No rule is all-encompassing: sometimes the files arrives as ‘download.pdf’ and I’ll rename it. But I don’t rename docs just to give them a more ‘readable’ name.

I too, don’t ‘work’ in Bookends but it is the primary index of my research materials (excepting 00s of Wikipedia references, which arise from my study of that site). Early on in my research I was linking to the docs from other apps, but found in time it was better to simply use the BE to open the docs.

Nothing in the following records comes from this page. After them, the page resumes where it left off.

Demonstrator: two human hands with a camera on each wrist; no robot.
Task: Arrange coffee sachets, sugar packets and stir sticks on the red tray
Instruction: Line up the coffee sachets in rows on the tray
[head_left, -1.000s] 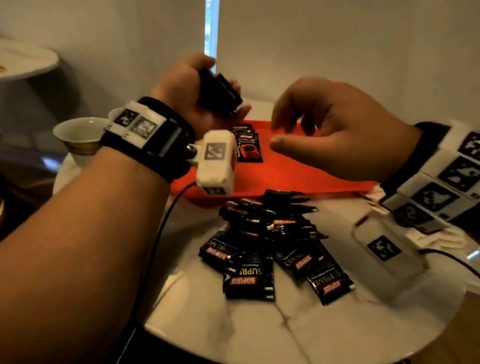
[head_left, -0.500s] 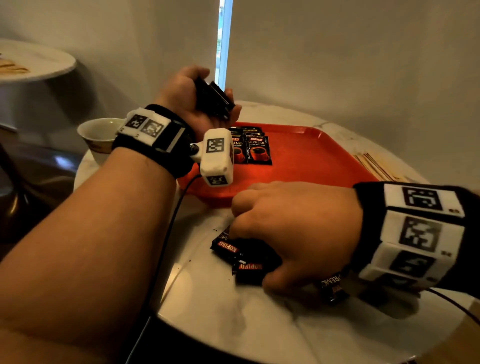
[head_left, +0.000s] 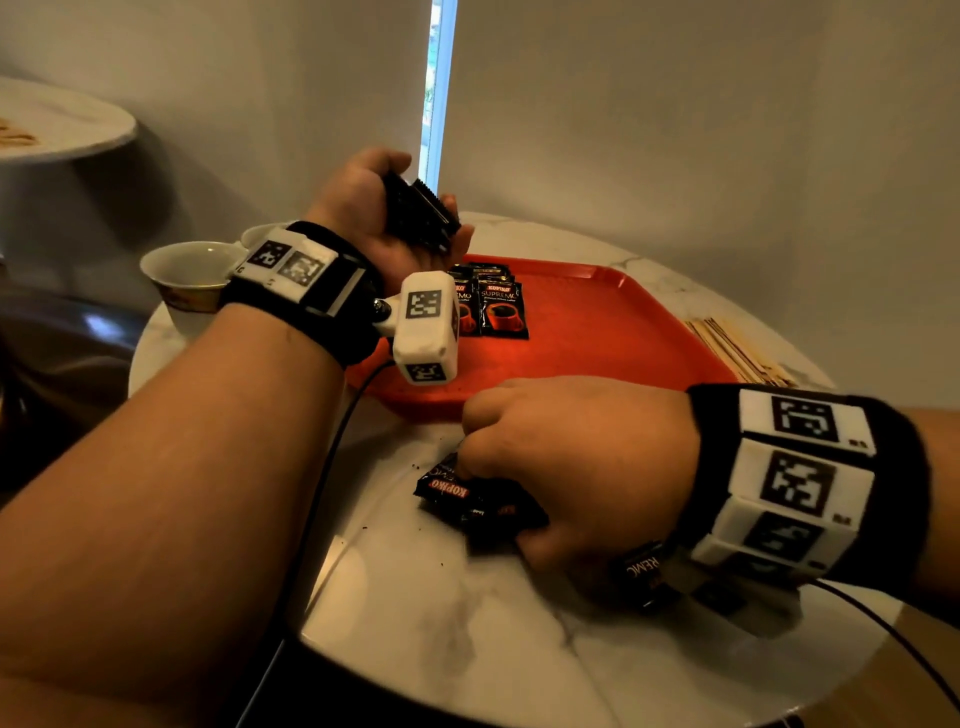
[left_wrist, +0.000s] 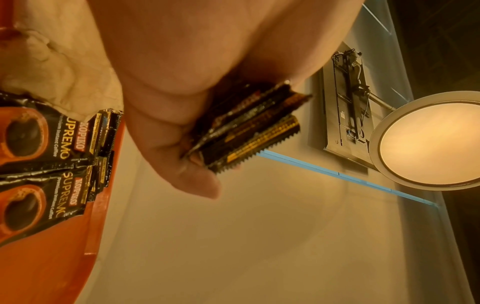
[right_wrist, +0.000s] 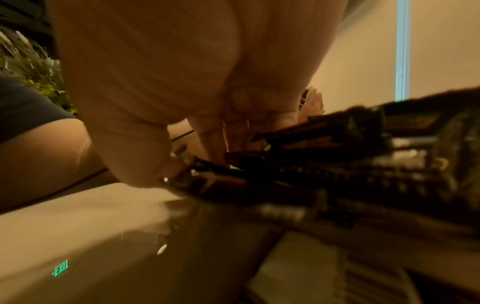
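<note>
A red tray (head_left: 597, 338) lies on the round marble table (head_left: 467, 649), with a small row of black coffee sachets (head_left: 501, 309) (left_wrist: 46, 164) at its far left. My left hand (head_left: 395, 213) (left_wrist: 192, 144) is raised above the tray's left corner and grips a stack of sachets (head_left: 421, 213) (left_wrist: 249, 127). My right hand (head_left: 566, 467) (right_wrist: 182, 162) lies curled over the loose sachet pile (head_left: 467, 499) (right_wrist: 324, 168) on the table in front of the tray, fingers and thumb closing on some of them. Wooden stir sticks (head_left: 737, 348) lie right of the tray.
A white cup with a gold band (head_left: 192, 280) stands left of the tray behind my left wrist. Another round white table (head_left: 57, 124) is at the far left. Wrist-camera cables (head_left: 322, 493) trail over the table's near edge. A wall runs close behind the table.
My right hand dropped from above the tray onto the sachet pile and closed on it. The left hand stayed raised with its stack. The head view shifted slightly.
</note>
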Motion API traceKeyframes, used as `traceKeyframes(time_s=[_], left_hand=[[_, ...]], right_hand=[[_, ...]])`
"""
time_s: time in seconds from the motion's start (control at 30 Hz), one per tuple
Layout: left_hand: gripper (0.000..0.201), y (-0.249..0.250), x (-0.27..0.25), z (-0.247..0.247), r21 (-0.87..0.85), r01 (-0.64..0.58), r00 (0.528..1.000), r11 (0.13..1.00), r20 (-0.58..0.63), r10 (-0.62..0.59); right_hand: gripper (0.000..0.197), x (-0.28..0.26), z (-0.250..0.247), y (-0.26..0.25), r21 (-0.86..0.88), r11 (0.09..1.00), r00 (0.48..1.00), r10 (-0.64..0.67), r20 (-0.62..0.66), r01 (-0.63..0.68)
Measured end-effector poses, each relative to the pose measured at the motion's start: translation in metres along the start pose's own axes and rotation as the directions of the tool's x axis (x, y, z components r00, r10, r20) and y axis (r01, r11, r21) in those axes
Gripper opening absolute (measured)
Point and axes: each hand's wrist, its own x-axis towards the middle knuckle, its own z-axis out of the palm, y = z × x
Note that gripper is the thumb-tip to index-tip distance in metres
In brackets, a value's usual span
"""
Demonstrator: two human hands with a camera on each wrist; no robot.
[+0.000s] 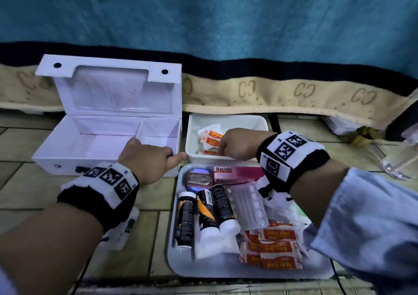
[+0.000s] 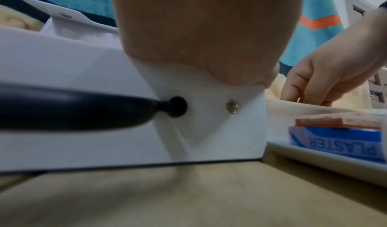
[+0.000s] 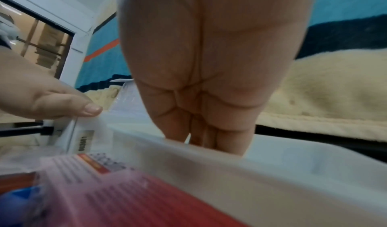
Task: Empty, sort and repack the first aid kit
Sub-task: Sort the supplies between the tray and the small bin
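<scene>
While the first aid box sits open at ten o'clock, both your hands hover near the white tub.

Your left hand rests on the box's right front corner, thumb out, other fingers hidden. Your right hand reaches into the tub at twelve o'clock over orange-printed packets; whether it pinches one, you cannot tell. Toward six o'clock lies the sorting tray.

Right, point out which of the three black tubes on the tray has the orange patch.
The middle black tube, with an orange swoosh and a barcode near its top; the tubes either side are plain black with small print.
</scene>
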Motion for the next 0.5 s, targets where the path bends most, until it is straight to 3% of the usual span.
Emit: traceKeyframes(time_s=[0.2, 0.5], left_hand=[[0.044, -0.001, 0.001, 0.001, -0.026, -0.007, 1.000, 1.000, -0.006, 0.006], [0.068, -0.002, 0.001, 0.000, 0.048, -0.062, 0.997, 0.997, 0.051, 0.060]], right_hand=[[0.018, 0.008, 0.006, 0.013, 0.175, 0.984, 0.992, -0.003, -0.128, 0.025], [0.029, 0.019, 0.008, 0.011, 0.063, 0.998, 0.969, 0.012, -0.248, 0.004]])
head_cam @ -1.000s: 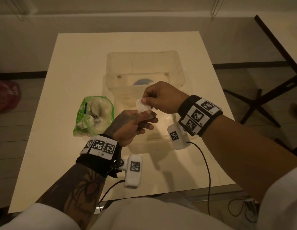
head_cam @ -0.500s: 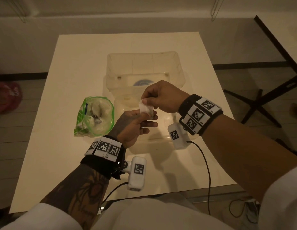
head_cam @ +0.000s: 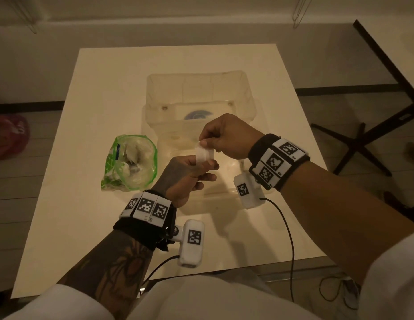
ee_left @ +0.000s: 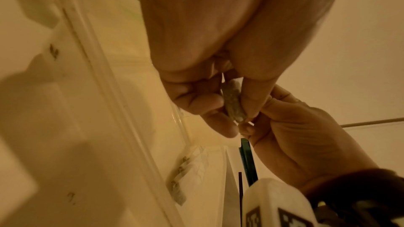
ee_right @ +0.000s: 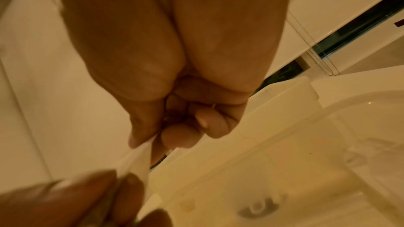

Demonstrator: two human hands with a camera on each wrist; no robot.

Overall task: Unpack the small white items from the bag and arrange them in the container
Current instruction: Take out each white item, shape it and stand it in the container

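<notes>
Above the near end of the container (head_cam: pixel 245 88), you hold one white item (head_cam: pixel 204 154) between both hands. Your left hand (head_cam: pixel 185 176) pinches its lower end, your right hand (head_cam: pixel 229 137) its upper corner, so its long axis runs up and away from you, tilted left. A few white items lie flat inside the container. Left of it on the worktop (head_cam: pixel 85 135), the green-edged bag (head_cam: pixel 129 162) gapes open, more items inside.

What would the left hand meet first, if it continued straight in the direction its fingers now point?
Probably the right hand, just beyond the small white item that both hands pinch. Farther on lies the clear container; depth is unclear.
</notes>
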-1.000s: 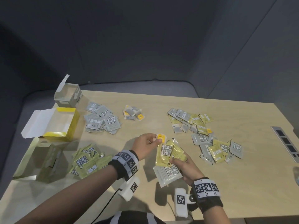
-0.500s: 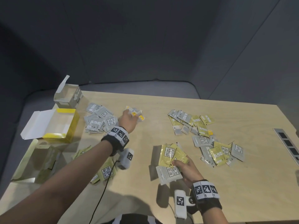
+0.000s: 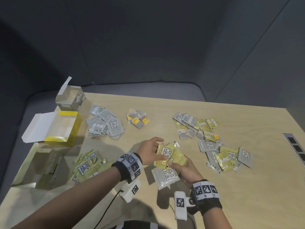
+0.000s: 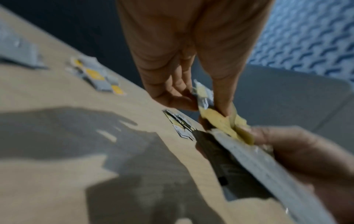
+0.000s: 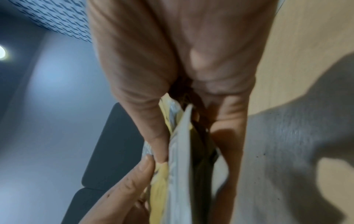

Still, as your question shows, style vary. I didn’t mean to be proscriptive. I’d still recommend that at the outset of research that one considers issues like this (i.e. here, the renaming reference materials) so that one does it for a reason rather than because it looks tidy or simply because some app offers to do that for one. My ‘your mileage may vary’ in my last post wasn’t being sarcastic. :grinning:

Thank you! But it was about eight years ago, so it has faded into the background a bit.

Since we are discussing workflows and methods, perhaps it would not be out of place to extend this a bit.

It is possible that one of the reasons why I use my method is that I have been doing it for longer, and it predates some of the opportunities that have been made possible by new software and the rise of the Internet. I first started using this method (or basically the same) in about 1993, when I started researching for a book (at that time I was using EndNote, Ms Word 5 and Filemaker Pro on a PowerBook 180 – I actually found it in the loft a couple of weeks ago, to my surprise). The method worked for a fairly big book, which I think had about 340 references by the end, though I think I had found about 600 – in around six different languages. Some of this was archival material, some were books, maps, articles, and there were lots of transcriptions and translations, which I had to name myself, but link to the reference in EndNote. No DOIs in those days. This methodology also worked for a chapter for a book, and I stuck to it for my PhD some years later (by which time a lot had changed for researchers, but I still did a lot of work in archives, taking photographs of a lot of material).

By this time, the most important tool for keeping track of everything was DEVONthink. I never opened a PDF in Bookends, nor searched for it using that program because I had my whole attachment folder indexed by DEVONthink. So I think my method – if I dare call it that, because it still feels fairly unstable – is more due to working in DEVONthink than it is to Bookends. If I found a source that was relevant to chapter 2, say, I just replicated it into the DEVONthink folder for chapter 2. And this was a major reason for renaming the PDFs – I was always looking at them in DEVONthink, so being able to see author and title in the filename was useful to me. The provenance was not quite irrelevant, but something I could find out easily if I wanted – which I almost never did. Different kind of work requires attention to different things. And of course, one of the great things about DEVONthink (to me) is that it will show you if there is a duplicate of your file in your database. Even if it has a completely different filename, if the content is the same it will show as a duplicate.

At the moment I am in a kind of transition, because I am trying to do more work in Tinderbox. I am not finding it easy to work out how to do things. Trying to fit it in after around twenty-six years of doing things another way is demanding more adaptability than I might be able to summon. I will hope for the best.

Thanks for everything you contribute to this forum. I think a lot of us would be even more lost without it.